* _Dataset section_:

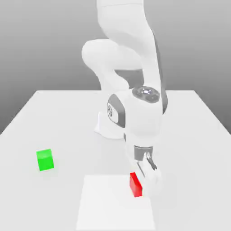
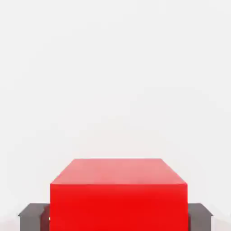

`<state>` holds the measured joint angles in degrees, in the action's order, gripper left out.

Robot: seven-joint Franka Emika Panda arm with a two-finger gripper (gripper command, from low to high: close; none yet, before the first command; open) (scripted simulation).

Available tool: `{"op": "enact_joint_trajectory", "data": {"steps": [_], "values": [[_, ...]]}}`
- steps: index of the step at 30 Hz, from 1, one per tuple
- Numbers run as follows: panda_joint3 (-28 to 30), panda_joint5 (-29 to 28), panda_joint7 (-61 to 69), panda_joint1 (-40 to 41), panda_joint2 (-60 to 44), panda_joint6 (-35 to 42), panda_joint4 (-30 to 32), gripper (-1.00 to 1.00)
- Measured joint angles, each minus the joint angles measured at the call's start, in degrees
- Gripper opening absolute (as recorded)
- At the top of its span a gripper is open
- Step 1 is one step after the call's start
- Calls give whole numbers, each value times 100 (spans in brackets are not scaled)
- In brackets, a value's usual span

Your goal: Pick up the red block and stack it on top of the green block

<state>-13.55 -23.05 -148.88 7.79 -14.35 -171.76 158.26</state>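
The red block (image 1: 135, 185) rests low on the white table (image 1: 54, 117), near its front edge, with my gripper (image 1: 143, 182) reaching down from above and shut on it. In the hand view the red block (image 2: 118, 194) sits between my gripper (image 2: 116, 217), and a dark finger (image 2: 33, 216) presses against each of its two opposite sides. The green block (image 1: 45, 159) stands alone on the table, well off toward the exterior view's left of the red block and slightly farther back. Nothing rests on top of it.
The arm's white base (image 1: 106, 127) stands at the table's middle, behind the red block. A paler square patch (image 1: 108, 212) marks the table surface under and in front of the red block. Open table lies between the two blocks.
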Motion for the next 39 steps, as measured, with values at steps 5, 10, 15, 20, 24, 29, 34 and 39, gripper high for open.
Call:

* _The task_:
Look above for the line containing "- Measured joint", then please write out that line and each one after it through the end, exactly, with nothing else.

* _Your response_:
- Measured joint angles, each minus the joint angles measured at the call's start, in degrees
- Gripper opening absolute (as recorded)
- At the top of its span a gripper is open
- Step 1 is one step after the call's start
- Calls give whole numbers, each value times 100 (spans in brackets are not scaled)
- In brackets, a value's usual span

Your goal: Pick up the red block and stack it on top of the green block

<state>-13.55 -23.05 -148.88 7.79 -14.35 -171.76 158.26</state>
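The red block (image 1: 135, 185) rests low on the white table (image 1: 54, 117), near its front edge, with my gripper (image 1: 143, 182) reaching down from above and shut on it. In the hand view the red block (image 2: 118, 194) sits between my gripper (image 2: 116, 217), and a dark finger (image 2: 33, 216) presses against each of its two opposite sides. The green block (image 1: 45, 159) stands alone on the table, well off toward the exterior view's left of the red block and slightly farther back. Nothing rests on top of it.
The arm's white base (image 1: 106, 127) stands at the table's middle, behind the red block. A paler square patch (image 1: 108, 212) marks the table surface under and in front of the red block. Open table lies between the two blocks.
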Motion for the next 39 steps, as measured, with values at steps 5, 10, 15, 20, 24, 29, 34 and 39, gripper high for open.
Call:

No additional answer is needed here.